Mitch Landrieu (2018)

2018

Mitch Landrieu was elected mayor of New Orleans in 2010. In June 2015, more than a year into his second term, nine members of the Emanuel African Methodist Episcopal Church in Charleston, South Carolina were killed by a white supremacist. Responding to the racially motivated violence with a dramatic decision of conscience, Landrieu boldly sought and secured city council support to remove four of New Orleans’ Confederate monuments – statues of Robert E. Lee, Jefferson Davis and Confederate General P.G.T. Beauregard, and one dedicated to those who opposed Reconstruction. While civil rights advocates had long called for the removal of New Orleans’ Confederate monuments, Landrieu was the first elected official to take on the controversial issue directly by conceiving and implementing a plan to remove them.

The move was met with fierce opposition. Landrieu faced impassioned constituents who argued the statues represented an important part of the state's identity and culture. Defenders of the monuments tried every possible legal channel to halt their removal. Confederate sympathizers from around the country and threats sent from across the internet added fuel to the debate. Contractors who signed up for the removal received multiple death threats, and one of them had his car firebombed.

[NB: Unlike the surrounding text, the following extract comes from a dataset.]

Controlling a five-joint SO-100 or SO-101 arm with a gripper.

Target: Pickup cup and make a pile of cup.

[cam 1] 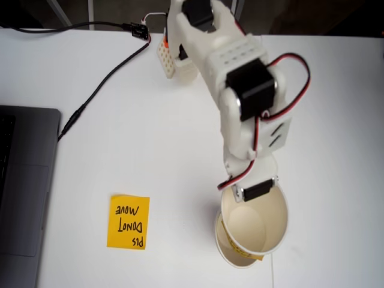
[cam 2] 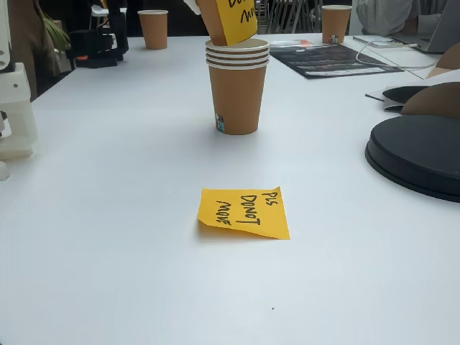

After a bitterly fought battle, in May 2017, the fourth of the longstanding statues was removed. While the monuments were dismantled at night to protect the contractors, Landrieu did not allow the significance of the moment to go unnoticed. He made a sweeping speech candidly reflecting on the history of slavery and brutality that undergirded the monuments, and appealing to public conscience to reckon truthfully with America’s enduring legacy of racism.

"This is not about politics. This is not about blame or retaliation," Landrieu said. "This is not a naive quest to solve all our problems at once. This is, however, about showing the whole world that we as a city and as a people are able to acknowledge, understand, reconcile and most important, choose a better future for ourselves, making straight what has been crooked and making right what was wrong."